__Work item__
The reply should contain the full listing exactly as written and no pictures at all.

++++++++++

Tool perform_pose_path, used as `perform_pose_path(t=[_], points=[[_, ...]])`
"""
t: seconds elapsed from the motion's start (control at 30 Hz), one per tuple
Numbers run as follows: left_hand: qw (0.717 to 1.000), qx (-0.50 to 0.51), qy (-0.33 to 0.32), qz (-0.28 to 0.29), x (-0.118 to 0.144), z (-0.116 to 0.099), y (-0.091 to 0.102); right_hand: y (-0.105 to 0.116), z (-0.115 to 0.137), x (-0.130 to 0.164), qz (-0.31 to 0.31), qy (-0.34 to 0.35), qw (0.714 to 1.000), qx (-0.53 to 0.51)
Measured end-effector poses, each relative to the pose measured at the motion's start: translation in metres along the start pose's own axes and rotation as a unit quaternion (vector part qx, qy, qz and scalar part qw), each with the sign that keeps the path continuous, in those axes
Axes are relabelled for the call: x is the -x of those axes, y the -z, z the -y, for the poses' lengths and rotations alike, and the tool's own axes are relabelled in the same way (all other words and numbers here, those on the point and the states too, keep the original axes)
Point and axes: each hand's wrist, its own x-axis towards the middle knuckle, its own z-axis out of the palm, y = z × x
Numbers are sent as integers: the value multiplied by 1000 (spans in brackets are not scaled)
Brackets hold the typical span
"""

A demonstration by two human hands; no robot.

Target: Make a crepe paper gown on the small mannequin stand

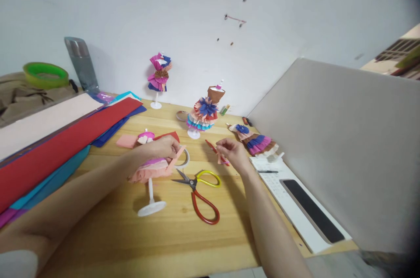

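Note:
My left hand (168, 147) is closed on a peach crepe paper strip (175, 162), at the side of a small dress form. The form wears a ruffled peach paper skirt (147, 174) and stands on a round white base (152, 209). To the right, my right hand (231, 152) has its fingertips pinched together just above a red strip (224, 159) and small pink scraps. What those fingertips hold, if anything, is too small to tell. Scissors (193, 182) with one yellow and one red handle lie spread between my hands. Partly behind my left hand is a tape roll (186, 158).
Two dressed miniature forms (159, 77) (205, 112) stand at the back; another paper dress (254, 140) lies at right. Stacked paper sheets (65, 142) cover the left side. A phone (311, 210) and pen (268, 172) rest on a white board beside the grey partition (344, 147).

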Motion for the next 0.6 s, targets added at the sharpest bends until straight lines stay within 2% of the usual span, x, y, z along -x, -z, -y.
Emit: perform_pose_path(t=[0.13,0.2,0.27,0.37,0.47,0.6], points=[[998,49,-13,-22,11,-21,3,12,-4,-1,-30,-14,993,111],[995,81,-37,-54,20,-35,7,13,-5,-2,-35,-14,988,152],[988,111,-58,-86,30,-46,10,14,-6,-3,-37,-6,982,184],[985,119,-52,-112,40,-57,10,15,-8,-5,-35,20,976,215],[985,116,-50,-114,44,-62,7,17,-9,-7,-47,53,971,228],[986,110,-71,-101,43,-68,3,20,-1,-6,-102,85,964,229]])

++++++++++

__Finished exercise__
Tool perform_pose_path, used as `perform_pose_path(t=[_], points=[[_, ...]])`
"""
t: seconds elapsed from the motion's start (control at 30 Hz), one per tuple
Numbers run as follows: left_hand: qw (0.717 to 1.000), qx (-0.50 to 0.51), qy (-0.33 to 0.32), qz (-0.28 to 0.29), x (-0.118 to 0.144), z (-0.116 to 0.099), y (-0.091 to 0.102); right_hand: y (-0.105 to 0.116), z (-0.115 to 0.137), x (-0.130 to 0.164), qz (-0.31 to 0.31), qy (-0.34 to 0.35), qw (0.714 to 1.000), qx (-0.53 to 0.51)
Measured end-effector poses, each relative to the pose measured at the motion's start: translation in metres along the start pose's own axes and rotation as a unit quaternion (vector part qx, qy, qz and scalar part qw), each with the sign that keeps the path continuous, in those axes
Axes are relabelled for the call: x is the -x of those axes, y the -z, z the -y, for the poses' lengths and rotations alike, and the tool's own axes are relabelled in the same way (all other words and numbers here, those on the point and the states too, keep the original axes)
Point and axes: each hand's wrist, its own x-axis towards the middle knuckle, its own z-axis out of the palm, y = z × x
Numbers are sent as integers: the value multiplied by 1000 (spans in brackets are not scaled)
Brackets hold the typical span
"""

A demonstration by two human hands; no robot.

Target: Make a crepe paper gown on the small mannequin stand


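Note:
My left hand (168, 147) is closed on a peach crepe paper strip (175, 162), at the side of a small dress form. The form wears a ruffled peach paper skirt (147, 174) and stands on a round white base (152, 209). To the right, my right hand (231, 152) has its fingertips pinched together just above a red strip (224, 159) and small pink scraps. What those fingertips hold, if anything, is too small to tell. Scissors (193, 182) with one yellow and one red handle lie spread between my hands. Partly behind my left hand is a tape roll (186, 158).
Two dressed miniature forms (159, 77) (205, 112) stand at the back; another paper dress (254, 140) lies at right. Stacked paper sheets (65, 142) cover the left side. A phone (311, 210) and pen (268, 172) rest on a white board beside the grey partition (344, 147).
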
Motion for the next 0.6 s, targets added at the sharpest bends until straight lines stay within 2% of the usual span, x, y, z along -x, -z, -y.
Emit: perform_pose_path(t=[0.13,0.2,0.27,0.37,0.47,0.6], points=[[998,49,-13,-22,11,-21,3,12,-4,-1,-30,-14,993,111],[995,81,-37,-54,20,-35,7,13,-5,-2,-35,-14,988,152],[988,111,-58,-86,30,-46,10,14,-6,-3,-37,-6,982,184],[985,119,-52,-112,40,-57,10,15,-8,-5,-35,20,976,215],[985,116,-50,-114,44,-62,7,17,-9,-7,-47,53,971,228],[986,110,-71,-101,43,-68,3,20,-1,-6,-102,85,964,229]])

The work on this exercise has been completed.